Unions are still very relevant to the lives of working people under attack from the bosses’ super-exploitation. But union leaders cannot take their relevancy for granted or expect that, after 20 hard years, the pendulum will swing back in their favour if they win a few legislative changes allowing unions greater freedoms.

Such changes as the Trade Union Freedom Bill, being fought for by the RMT and other unions, can be important. Nevertheless, the trade union movement’s history in Britain and internationally shows that reforms and building the movement are only won through determined and effective militant struggle on behalf of working-class people.

It also shows that industrial struggle needs to be linked to creating a political party to represent workers’ interests as happened 100 years ago after the Taff Vale judgement. The RMT conference’s major weakness is that – unlike its January conference – it does not address the burning issue of political representation for working-class people.

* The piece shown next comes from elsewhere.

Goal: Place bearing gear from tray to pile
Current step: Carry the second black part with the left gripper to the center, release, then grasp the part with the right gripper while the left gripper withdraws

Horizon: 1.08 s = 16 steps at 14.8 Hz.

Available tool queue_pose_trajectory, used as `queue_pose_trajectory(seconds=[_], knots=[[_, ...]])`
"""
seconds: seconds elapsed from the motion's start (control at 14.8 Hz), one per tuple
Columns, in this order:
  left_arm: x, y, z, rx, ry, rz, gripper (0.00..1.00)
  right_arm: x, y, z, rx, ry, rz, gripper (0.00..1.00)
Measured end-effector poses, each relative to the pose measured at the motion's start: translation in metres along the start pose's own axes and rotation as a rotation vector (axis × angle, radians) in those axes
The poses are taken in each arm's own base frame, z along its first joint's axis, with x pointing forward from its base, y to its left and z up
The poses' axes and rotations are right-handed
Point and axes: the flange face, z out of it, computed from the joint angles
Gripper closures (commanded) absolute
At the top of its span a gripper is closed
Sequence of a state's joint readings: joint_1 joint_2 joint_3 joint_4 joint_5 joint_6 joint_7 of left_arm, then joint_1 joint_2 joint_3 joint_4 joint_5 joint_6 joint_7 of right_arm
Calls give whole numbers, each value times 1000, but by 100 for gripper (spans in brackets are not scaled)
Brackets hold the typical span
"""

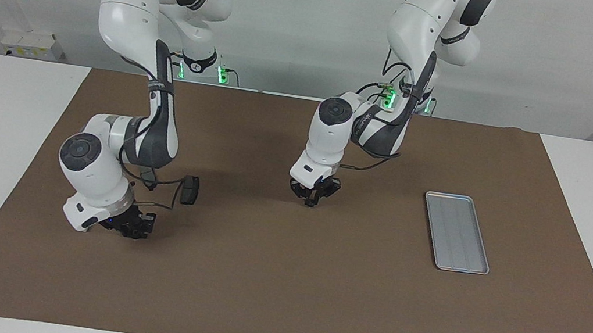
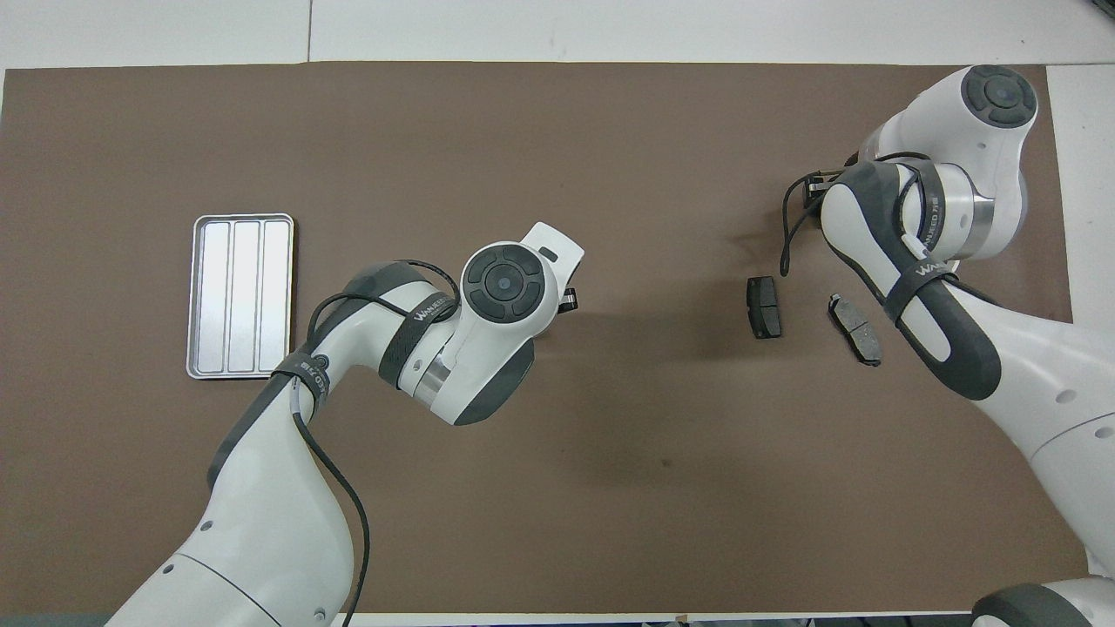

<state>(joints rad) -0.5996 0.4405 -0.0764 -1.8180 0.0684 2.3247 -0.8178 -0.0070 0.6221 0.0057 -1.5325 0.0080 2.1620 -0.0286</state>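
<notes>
The tray [image 1: 457, 233] [image 2: 240, 296] is seen at nine o'clock on the bench in the overhead view — bare. Two brake pads [image 2: 765, 306] lie at three o'clock. The jaws of the left gripper [image 1: 315, 191] and right gripper [image 1: 132, 222] cannot be judged.

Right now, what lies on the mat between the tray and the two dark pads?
Only the left gripper, low over the mat. In both views, nothing else lies between the tray and the dark pads; the overhead view shows it best.
</notes>
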Motion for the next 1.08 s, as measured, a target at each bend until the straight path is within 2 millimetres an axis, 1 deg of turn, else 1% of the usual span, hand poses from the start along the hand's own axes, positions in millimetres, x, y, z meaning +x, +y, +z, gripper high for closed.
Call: queue_pose_trajectory(seconds=[0.14,0.2,0.27,0.34,0.41,0.47,0.61,0.68,0.81,0.88,0.95,1.02,1.08], knots=[[-1,-1,3,-5,6,-3,100,-2,-7,-15,1,-13,-10,0],[-1,-1,4,-6,7,-5,100,-4,-13,-29,0,-20,-19,0],[-1,-2,5,-5,8,-4,94,-6,-20,-46,-1,-27,-30,0],[-2,-2,6,-1,10,0,59,-11,-28,-65,-1,-34,-39,0],[-2,-2,6,1,14,4,13,-16,-37,-84,-2,-42,-38,0],[-2,-3,6,8,19,11,0,-22,-47,-102,-3,-52,-22,0],[-2,-3,7,19,28,23,0,-36,-75,-130,-8,-71,39,0],[-2,-4,7,21,29,25,0,-41,-91,-137,-12,-79,72,0],[2,-8,7,35,26,20,0,-47,-121,-140,-19,-85,137,0],[11,-15,2,48,24,21,0,-50,-136,-138,-23,-88,177,0],[27,-29,-9,58,23,33,0,-53,-151,-136,-27,-90,222,0],[51,-50,-25,56,34,40,0,-57,-169,-135,-32,-91,267,0],[77,-75,-47,51,54,34,0,-63,-190,-134,-36,-91,313,0]])
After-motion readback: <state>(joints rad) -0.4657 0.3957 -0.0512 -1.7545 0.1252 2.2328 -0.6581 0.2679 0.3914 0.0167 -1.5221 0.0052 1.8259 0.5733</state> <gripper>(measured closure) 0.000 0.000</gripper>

The unions have to retrace their history industrially and politically, looking at the conditions they face today, to come up with the ideas and drive to rebuild the unions in every sector. This does not appear – in practice – to be on most trade union leaders’ current agenda.

Class anger

IN BRITAIN, there is a huge contradiction between the enormous class anger that exists and the seeming lack of industrial action or shopfloor militancy. Many workers, in both private and public sectors, are falling further and further behind in their wages and conditions because many trade union leaders are not fighting effectively on their members’ behalf.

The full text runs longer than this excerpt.